Torn’s greatest critical success came on television with his six-season stint as Artie, the producer of a late-night talk show starring Garry Shandling as the titular Larry Sanders on The Larry Sanders Show. Torn scored six consecutive best supporting actor nods for his work – winning once in 1996. As Artie, Torn played a man in charge of keeping the show running while dealing with the neuroses of the show’s host and the bumbling Jeffrey Tambor as Hank, Sanders’ Ed McMahon-like sidekick. It’s one of the best comedies television has ever produced. While the show perfectly suited the personality of its lead, it was Torn who held all the pieces together. His outwardly sunny demeanor masking a just barely veiled, well-earned showbiz cynicism, Torn is a constant delight. Every word that left his mouth was funny. It was like magic. The episode where Artie breaks down and openly feuds with Larry while going on a bender is one of the most side-achingly hilarious episodes of television I have ever seen.

After The Larry Sanders Show ended in 1998, Torn appeared in some fine dramas (The Insider, The Wonder Boys), and two films deserving of cult status – Forty Shades of Blue and Turn the River – but he gained more notice for the freshly revealed comedic chops he had shown on television. He turned the line “If you can dodge a wrench, you can dodge a ball” into a major point of reference for lovers of lunkhead comedies, and his stealthy funny work on the MiB movies showcased his talents to his widest audience.

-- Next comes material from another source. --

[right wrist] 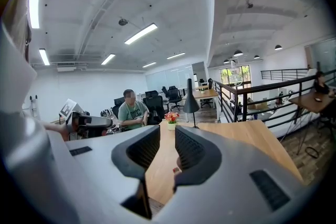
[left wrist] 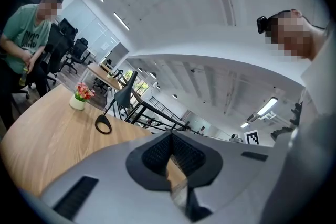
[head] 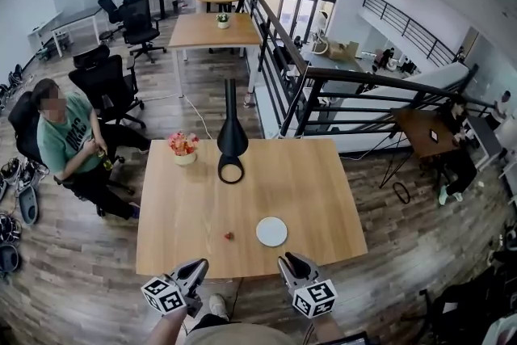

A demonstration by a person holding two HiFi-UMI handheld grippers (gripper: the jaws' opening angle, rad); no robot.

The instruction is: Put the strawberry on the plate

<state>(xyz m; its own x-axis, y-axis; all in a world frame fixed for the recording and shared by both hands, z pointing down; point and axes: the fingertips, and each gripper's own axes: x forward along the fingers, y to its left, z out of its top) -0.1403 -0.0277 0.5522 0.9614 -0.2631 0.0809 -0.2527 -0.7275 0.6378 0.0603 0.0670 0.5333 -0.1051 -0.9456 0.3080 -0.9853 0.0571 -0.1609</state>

Those late career peaks were just a sliver of all that Torn was capable of. Rip Torn spent the better part of seven different decades journeying from part to part. Many of his 191 credits are the sorts of things a great actor who isn’t a star takes on to keep the pocket full while looking for something to fill his soul.

On and offscreen Torn was a legendary crank. His Wiki page has sections devoted to “legal troubles” and “on-set conflicts.” He is a man whose greatest film performance and most significant opportunity are connected by the brandishing of a blade. No wonder his most significant critical success came from  a television show about art imitating life.

Rip Torn died yesterday, July 9, 2019. He was 88 years old.